A decisão do CNJ, tomada no último dia 17 de novembro, foi baseada em uma representação feita pela Ordem dos Advogados do Brasil (OAB) do Mato Grosso, que apontou o aumento do auxílio-refeição como uma tentativa de burlar o teto remuneratório imposto pela Constituição Federal. Segundo a OAB, o benefício não possui natureza indenizatória e, portanto, deveria ser contabilizado no limite máximo de remuneração dos servidores públicos.
Após o bloqueio do aumento pelo CNJ, o Tribunal de Justiça do Mato Grosso entrou com um recurso junto ao STF para tentar reverter a decisão. No entanto, a ministra Cármen Lúcia, que é a relatora do caso, manteve a suspensão do “vale-peru” para o mês de dezembro. Em sua decisão, a ministra destacou que a concessão do aumento no auxílio-refeição poderia gerar um impacto financeiro significativo ao TJ-MT e, consequentemente, aos cofres públicos.

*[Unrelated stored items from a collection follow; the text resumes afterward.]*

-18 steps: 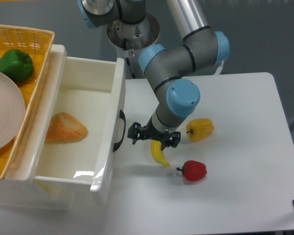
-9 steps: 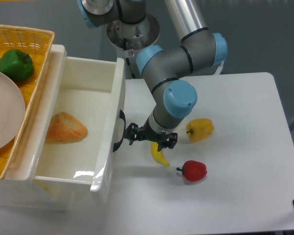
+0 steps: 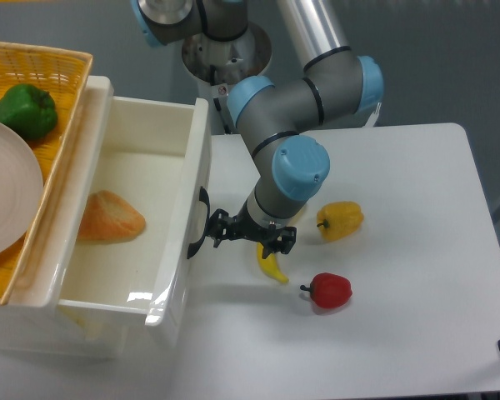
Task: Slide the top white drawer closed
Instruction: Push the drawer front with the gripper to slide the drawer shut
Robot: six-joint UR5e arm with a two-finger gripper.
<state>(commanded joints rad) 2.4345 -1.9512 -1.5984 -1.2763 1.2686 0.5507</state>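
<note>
The drawer (image 3: pixel 142 225) sits at the left of the table, pulled well out from under the basket (image 3: pixel 62 158), with an orange-brown lump (image 3: pixel 110 218) lying on its floor. Its front panel now stands a little further left than a second ago, and the lump inside has shifted with it, so the push seems to have begun. The black handle (image 3: pixel 198 223) on the front is touching, or all but touching, the gripper (image 3: pixel 219 230), which has crept left across the last second from just beside the handle to against it.

Whether the jaws are open or closed cannot be told here; the fingers are small and dark against the handle. They do not appear to hold anything.

Most of the travel is still to do: the drawer's interior is almost wholly exposed. In my judgement the step in hand is a straight push leftward, kept square so the panel does not skew.

A banana (image 3: pixel 271 265) lies just under the wrist, a yellow pepper (image 3: pixel 340 221) and a red pepper (image 3: pixel 329 290) to the right, apart from the drawer. A green pepper (image 3: pixel 25 110) and a plate (image 3: pixel 8 196) rest in the basket.
</note>
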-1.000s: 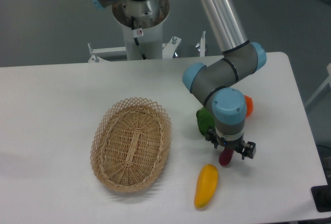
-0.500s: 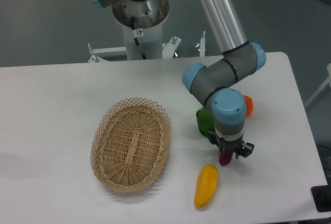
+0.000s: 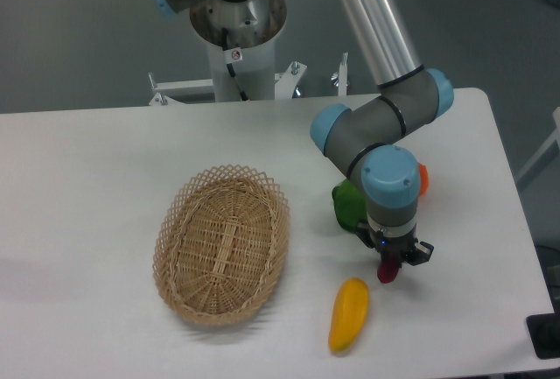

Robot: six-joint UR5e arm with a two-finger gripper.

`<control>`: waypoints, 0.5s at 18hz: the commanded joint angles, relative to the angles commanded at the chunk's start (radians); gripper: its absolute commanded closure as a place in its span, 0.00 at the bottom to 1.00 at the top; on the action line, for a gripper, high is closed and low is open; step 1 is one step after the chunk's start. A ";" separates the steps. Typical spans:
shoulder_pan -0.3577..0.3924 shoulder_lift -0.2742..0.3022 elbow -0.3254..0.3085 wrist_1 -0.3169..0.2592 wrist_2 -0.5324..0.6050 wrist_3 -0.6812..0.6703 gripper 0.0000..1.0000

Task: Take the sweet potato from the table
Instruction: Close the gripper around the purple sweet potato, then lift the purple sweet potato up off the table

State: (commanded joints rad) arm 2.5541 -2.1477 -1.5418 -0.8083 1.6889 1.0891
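The hand [image 3: 390,261] is clamped narrowly on the small dark magenta sweet potato [image 3: 385,270], just above the white counter [image 3: 87,178]; its fingers have drawn closer together than a second ago.

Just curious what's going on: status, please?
End effector down over sweet potato, fingers apparently closed on it. Potato at table level. Yellow fruit close by, not blocking.

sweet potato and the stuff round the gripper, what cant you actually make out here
- Sweet potato: only its lower end shows below the gripper; the rest is hidden by the wrist.
- Whether the sweet potato touches the table or is lifted: cannot tell from this single view.
- Green item: half covered by the arm, shape unclear.
- Orange item: only a sliver shows behind the wrist.
- Finger contact: too small to see.
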 joint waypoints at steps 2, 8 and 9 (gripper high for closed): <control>0.000 0.017 0.005 -0.002 -0.023 0.000 0.69; -0.003 0.129 -0.003 -0.072 -0.161 -0.037 0.69; -0.006 0.150 -0.004 -0.084 -0.191 -0.055 0.69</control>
State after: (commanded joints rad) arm 2.5480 -1.9975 -1.5462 -0.8927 1.4975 1.0341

A decisão de Cármen Lúcia foi elogiada por diversas entidades, como a OAB e a Associação Nacional dos Magistrados Estaduais (ANAMAGES). Para a OAB do Mato Grosso, a decisão do STF “reafirma o respeito à Constituição e ao dinheiro público”. Já a ANAMAGES destacou que a decisão é importante para garantir a legalidade e a moralidade na gestão dos recursos públicos.
O bloqueio do aumento no auxílio-refeição dos servidores do TJ-MT também foi bem recebido pela população em geral. Com a crise econômica gerada pela pandemia de Covid-19, que afetou diversos setores da sociedade, a decisão do CNJ e do STF demonstra uma preocupação com o uso responsável do dinheiro público. Além disso, o bloqueio do “vale-peru” também evita possíveis privilégios e excessos no pagamento de benefícios aos servidores.
Vale ressaltar que a decisão do STF não anula o auxílio-refeição dos servidores do TJ-MT, mas apenas suspende o aumento para o mês de dezembro. O benefício continuará sendo pago, dentro dos limites legais, nos meses seguintes. Além disso, a decisão do STF não impede que o Tribunal de Justiça do Mato Grosso reavalie a concessão do aumento e proponha medidas que estejam dentro dos limites orçamentários e respeitem a legislação vigente.
Em tempos de crise, é imprescindível que as instituições públicas sejam responsáveis e transparentes no uso do dinheiro dos contribuintes. A decisão do STF, ao manter a suspensão do aumento no auxílio-refeição dos servidores do TJ-MT, demonstra que o Judiciário está atento e comprometido em garantir a legalidade e a moralidade na gestão dos recursos públicos. Que essa decisão sirva de exemplo para outras instituições e que possamos ter uma administração pública mais eficiente, justa e responsável.